[[ DATA PROVIDED open ]]

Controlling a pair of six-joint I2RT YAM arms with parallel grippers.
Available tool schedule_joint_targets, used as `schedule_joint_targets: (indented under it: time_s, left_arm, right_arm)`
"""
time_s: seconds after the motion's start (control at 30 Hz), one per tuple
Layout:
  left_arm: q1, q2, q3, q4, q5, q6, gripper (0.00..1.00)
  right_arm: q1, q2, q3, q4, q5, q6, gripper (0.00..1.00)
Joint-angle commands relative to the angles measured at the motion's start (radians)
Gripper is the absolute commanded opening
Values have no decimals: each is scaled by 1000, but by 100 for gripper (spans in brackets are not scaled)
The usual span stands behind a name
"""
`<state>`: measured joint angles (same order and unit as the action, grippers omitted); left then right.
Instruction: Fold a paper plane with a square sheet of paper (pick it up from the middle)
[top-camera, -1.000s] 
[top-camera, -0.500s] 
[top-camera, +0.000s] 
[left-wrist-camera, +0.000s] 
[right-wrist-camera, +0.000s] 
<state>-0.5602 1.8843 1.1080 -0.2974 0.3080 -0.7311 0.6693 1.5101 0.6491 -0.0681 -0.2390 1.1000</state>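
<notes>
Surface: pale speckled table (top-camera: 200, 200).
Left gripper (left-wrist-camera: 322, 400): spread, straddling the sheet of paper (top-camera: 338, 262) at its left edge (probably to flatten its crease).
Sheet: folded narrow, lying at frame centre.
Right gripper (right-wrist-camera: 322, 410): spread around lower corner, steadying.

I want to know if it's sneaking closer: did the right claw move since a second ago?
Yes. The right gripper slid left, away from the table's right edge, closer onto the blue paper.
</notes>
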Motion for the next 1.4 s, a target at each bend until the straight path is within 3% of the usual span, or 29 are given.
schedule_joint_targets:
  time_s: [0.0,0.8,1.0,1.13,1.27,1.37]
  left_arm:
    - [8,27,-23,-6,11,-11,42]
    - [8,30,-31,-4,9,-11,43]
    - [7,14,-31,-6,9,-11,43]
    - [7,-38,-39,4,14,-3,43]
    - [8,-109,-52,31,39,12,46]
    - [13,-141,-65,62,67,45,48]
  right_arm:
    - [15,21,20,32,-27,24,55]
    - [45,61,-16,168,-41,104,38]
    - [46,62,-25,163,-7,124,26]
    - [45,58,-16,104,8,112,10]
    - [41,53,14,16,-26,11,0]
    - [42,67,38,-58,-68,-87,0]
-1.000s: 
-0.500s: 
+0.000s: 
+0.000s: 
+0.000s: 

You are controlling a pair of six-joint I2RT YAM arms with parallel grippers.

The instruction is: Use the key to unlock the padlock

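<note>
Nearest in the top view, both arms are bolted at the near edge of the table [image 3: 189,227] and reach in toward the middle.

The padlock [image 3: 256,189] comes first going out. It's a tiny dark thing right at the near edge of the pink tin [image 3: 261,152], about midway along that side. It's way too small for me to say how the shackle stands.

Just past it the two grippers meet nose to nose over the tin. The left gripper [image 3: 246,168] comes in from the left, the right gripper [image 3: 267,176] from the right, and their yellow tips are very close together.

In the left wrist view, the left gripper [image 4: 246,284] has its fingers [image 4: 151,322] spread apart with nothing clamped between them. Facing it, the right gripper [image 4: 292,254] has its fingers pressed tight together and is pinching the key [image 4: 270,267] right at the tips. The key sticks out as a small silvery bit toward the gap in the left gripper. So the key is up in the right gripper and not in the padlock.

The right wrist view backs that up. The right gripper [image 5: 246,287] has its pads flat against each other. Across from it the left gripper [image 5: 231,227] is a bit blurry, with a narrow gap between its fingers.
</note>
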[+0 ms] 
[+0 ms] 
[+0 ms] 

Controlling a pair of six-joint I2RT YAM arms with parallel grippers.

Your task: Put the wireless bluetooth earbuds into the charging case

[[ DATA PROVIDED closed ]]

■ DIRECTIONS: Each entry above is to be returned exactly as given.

■ EXERCISE RESPONSE:
Controlling a pair of six-joint I2RT YAM arms with parallel grippers.
Available tool schedule_joint_targets, used as `schedule_joint_targets: (indented under it: time_s, left_arm, right_arm)`
"""
time_s: seconds after the motion's start (control at 30 Hz), one per tuple
Layout:
  left_arm: q1, q2, q3, q4, q5, q6, gripper (0.00..1.00)
  right_arm: q1, q2, q3, q4, q5, q6, gripper (0.00..1.00)
Joint-angle commands relative to the angles measured at the motion's start (radians)
Gripper is the absolute commanded opening
Values have no decimals: each is scaled by 1000, but by 100 for gripper (spans in brackets are not scaled)
The usual span stands behind a name
"""
`<state>`: measured joint angles (same order and unit as the action, grippers omitted); left then right.
Instruction: Fold a paper plane with a square sheet of paper (pick it up from the middle)
[top-camera, -1.000s] 
[top-camera, -0.500s] 
[top-camera, +0.000s] 
[left-wrist-camera, +0.000s] 
[right-wrist-camera, +0.000s] 
<state>-0.5602 1.8843 1.1080 -0.2974 0.3080 -0.7311 0.6693 1.5101 0.6491 -0.0681 -0.2390 1.1000</state>
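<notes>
Surface: pale speckled table (top-camera: 200, 200).
Left gripper (left-wrist-camera: 322, 400): spread, straddling the sheet of paper (top-camera: 338, 262) at its left edge (probably to flatten its crease).
Sheet: folded narrow, lying at frame centre.
Right gripper (right-wrist-camera: 322, 410): spread around lower corner, steadying.

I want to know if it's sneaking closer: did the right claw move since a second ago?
Yes. The right gripper slid left, away from the table's right edge, closer onto the blue paper.
</notes>
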Motion for the next 1.4 s, a target at each bend until the straight path is within 3% of the usual span, or 29 are given.
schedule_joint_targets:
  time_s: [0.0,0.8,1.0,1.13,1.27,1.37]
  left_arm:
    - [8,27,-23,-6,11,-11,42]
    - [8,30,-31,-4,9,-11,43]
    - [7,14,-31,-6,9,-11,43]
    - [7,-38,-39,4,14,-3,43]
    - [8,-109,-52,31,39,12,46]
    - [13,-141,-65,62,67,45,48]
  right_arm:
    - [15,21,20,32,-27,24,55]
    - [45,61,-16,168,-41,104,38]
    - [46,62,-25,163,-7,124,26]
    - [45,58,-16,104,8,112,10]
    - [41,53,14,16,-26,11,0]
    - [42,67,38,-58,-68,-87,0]
-1.000s: 
-0.500s: 
+0.000s: 
+0.000s: 
+0.000s: 

You are controlling a pair of six-joint I2RT YAM arms with parallel grippers.

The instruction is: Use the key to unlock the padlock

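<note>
Nearest in the top view, both arms are bolted at the near edge of the table [image 3: 189,227] and reach in toward the middle.

The padlock [image 3: 256,189] comes first going out. It's a tiny dark thing right at the near edge of the pink tin [image 3: 261,152], about midway along that side. It's way too small for me to say how the shackle stands.

Just past it the two grippers meet nose to nose over the tin. The left gripper [image 3: 246,168] comes in from the left, the right gripper [image 3: 267,176] from the right, and their yellow tips are very close together.

In the left wrist view, the left gripper [image 4: 246,284] has its fingers [image 4: 151,322] spread apart with nothing clamped between them. Facing it, the right gripper [image 4: 292,254] has its fingers pressed tight together and is pinching the key [image 4: 270,267] right at the tips. The key sticks out as a small silvery bit toward the gap in the left gripper. So the key is up in the right gripper and not in the padlock.

The right wrist view backs that up. The right gripper [image 5: 246,287] has its pads flat against each other. Across from it the left gripper [image 5: 231,227] is a bit blurry, with a narrow gap between its fingers.
</note>
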[+0 ms] 
[+0 ms] 
[+0 ms] 

Controlling a pair of six-joint I2RT YAM arms with parallel grippers.

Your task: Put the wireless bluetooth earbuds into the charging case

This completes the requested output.